One day this summer, while I was in Kyrgyzstan, my host mother offhandedly said, “Well, there aren’t any poor people in America.” She was really, genuinely surprised when I said that actually yes, there are. She said, “But I never see poor people in any American TV shows or movies!” She was really amazed when I explained to her that we do have a poverty problem, that there are many people who are homeless or struggling to make ends meet. While she was far more accepting of this than the Russian guy I met back in 2000, I did hear her tell several of her friends in an incredulous voice, “Did you know that [Annie] says there are actually poor people in America?”

2 comments:

John from Daejeon said...

I, too, loved the basic health care in South Korea until I needed major surgery and found out that it was not very good for anything other than the basics as the hospital did its best to up jack up the price of my bill because I was a foreigner (not a South Korean) and most likely would not fight the outrageous costs that they decided to add on.
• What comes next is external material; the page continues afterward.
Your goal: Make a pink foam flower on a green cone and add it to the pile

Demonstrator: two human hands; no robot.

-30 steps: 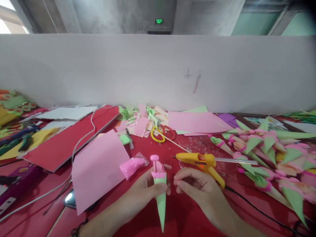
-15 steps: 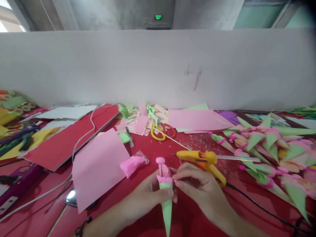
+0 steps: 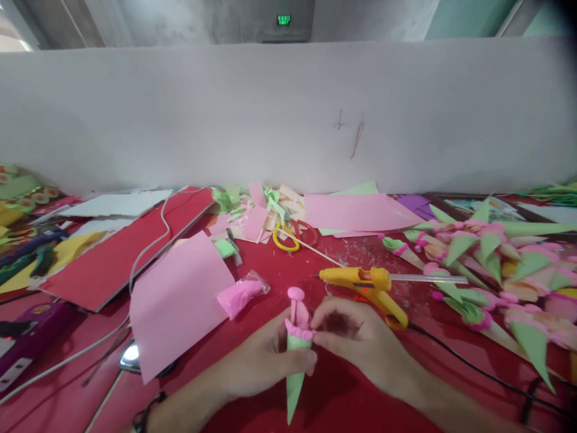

In regards to the wonderful public transportation in South Korea, realize that the country is tiny and built up in countless high rises of a few big cities in comparison to the wide open spaces and single family homes on vast tracts of land that plague the U.S. That extreme high density living leads to very reasonable, and affordable, public options. Yes, Americans pay a different price for living so far away from so many "basic" amenities, but many South Koreans would give anything for a little bit of that space for a little escape from their pressure cooker lives.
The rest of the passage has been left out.